Site icon La Revue Internationale

Rapprochement indo-russe

Inde, RussieInde, Russie

Alors que le bloc occidental boycotte la Russie, il n’en est rien de l’Inde, qui compte bien profiter de la situation d’urgence dans laquelle se trouve la Russie. Moscou offre également de nouvelles débouchées pour les produits indiens. 

Dépendance au pétrole russe

Bien que la guerre en Ukraine soit jugée « déplorable » par l’Inde, celle-ci ne peut se permettre de renoncer au pétrole russe. New Delhi s’est même approprié les parts de l’Europe, en passant de 1 % à 18 % des exportations de pétrole russe, compensant la baisse des ventes à l’Union européenne. 

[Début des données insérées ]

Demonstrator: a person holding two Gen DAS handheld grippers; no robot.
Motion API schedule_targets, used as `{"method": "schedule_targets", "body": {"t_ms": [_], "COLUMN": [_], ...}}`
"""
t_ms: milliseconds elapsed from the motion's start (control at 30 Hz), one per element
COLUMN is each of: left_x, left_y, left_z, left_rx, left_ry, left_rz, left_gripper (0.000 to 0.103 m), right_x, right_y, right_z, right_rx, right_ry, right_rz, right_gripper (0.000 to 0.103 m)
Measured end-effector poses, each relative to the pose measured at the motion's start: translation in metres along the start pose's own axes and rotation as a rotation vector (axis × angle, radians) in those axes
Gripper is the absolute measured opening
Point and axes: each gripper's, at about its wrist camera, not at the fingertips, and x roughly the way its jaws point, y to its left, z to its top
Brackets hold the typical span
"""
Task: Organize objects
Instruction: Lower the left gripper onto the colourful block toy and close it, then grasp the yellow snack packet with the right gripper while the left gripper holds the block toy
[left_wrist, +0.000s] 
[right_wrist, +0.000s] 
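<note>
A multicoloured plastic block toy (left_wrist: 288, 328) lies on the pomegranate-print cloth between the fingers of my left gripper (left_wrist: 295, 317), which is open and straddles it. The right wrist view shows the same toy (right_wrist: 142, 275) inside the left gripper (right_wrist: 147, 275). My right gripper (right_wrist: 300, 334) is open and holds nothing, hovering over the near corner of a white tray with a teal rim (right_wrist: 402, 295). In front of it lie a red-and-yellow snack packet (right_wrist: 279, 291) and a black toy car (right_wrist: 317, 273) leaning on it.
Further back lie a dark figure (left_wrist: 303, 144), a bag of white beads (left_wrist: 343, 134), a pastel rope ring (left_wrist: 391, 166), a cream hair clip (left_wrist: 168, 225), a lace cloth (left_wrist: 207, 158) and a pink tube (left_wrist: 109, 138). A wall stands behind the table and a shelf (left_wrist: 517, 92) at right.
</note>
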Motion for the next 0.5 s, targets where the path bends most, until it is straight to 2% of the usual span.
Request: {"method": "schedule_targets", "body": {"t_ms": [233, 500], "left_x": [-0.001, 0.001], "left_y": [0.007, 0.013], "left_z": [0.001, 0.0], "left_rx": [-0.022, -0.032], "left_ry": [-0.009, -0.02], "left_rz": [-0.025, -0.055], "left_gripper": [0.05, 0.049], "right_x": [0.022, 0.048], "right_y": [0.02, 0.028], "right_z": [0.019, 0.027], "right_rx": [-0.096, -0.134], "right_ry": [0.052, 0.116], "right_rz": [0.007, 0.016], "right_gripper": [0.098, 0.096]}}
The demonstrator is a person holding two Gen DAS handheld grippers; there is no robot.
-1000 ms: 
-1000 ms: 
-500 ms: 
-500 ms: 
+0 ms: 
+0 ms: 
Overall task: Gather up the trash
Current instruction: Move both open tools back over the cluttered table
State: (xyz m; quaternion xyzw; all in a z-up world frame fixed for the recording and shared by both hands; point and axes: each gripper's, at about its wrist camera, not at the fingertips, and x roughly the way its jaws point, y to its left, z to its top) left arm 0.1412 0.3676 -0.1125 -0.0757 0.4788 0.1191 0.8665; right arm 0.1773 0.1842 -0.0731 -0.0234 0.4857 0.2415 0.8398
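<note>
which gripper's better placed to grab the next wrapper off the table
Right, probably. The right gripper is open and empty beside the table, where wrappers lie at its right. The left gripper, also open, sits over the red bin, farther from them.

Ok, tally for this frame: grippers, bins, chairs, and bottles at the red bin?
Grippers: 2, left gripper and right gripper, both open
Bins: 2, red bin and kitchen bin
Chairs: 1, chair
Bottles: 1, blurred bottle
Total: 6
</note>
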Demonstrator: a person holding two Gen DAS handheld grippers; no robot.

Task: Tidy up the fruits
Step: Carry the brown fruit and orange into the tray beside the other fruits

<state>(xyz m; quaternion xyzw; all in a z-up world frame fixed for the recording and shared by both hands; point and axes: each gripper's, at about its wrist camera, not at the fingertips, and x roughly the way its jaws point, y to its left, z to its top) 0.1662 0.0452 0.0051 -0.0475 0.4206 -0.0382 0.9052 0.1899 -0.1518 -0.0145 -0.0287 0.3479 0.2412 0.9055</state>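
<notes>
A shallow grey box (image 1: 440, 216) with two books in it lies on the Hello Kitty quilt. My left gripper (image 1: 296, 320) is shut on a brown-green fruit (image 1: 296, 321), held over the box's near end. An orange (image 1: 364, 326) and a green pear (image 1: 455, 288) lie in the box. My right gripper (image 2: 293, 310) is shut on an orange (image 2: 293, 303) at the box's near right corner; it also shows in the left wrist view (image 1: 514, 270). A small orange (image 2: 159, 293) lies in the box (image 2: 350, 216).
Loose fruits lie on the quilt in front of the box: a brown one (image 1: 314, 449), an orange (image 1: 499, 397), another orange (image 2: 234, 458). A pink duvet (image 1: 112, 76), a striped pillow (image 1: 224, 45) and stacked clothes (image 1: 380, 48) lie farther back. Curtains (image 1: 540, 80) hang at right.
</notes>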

New Delhi jugerait même l’occident en partie responsable de ses difficultés actuelles. « Les sanctions sont responsables de l’inflation mondiale et affectent aussi l’Inde, estime Kanwal Sibal, ancien secrétaire aux affaires étrangères puis ambassadeur en Russie. Nous importons 85 % de nos énergies fossiles. Nous ne pouvons nous permettre de payer 120 dollars le baril ». L’Inde est d’ailleurs en discussions avec Moscou pour déterminer le prix du baril de brut, qui devrait s’établir à environ 70 dollars, selon plusieurs sources.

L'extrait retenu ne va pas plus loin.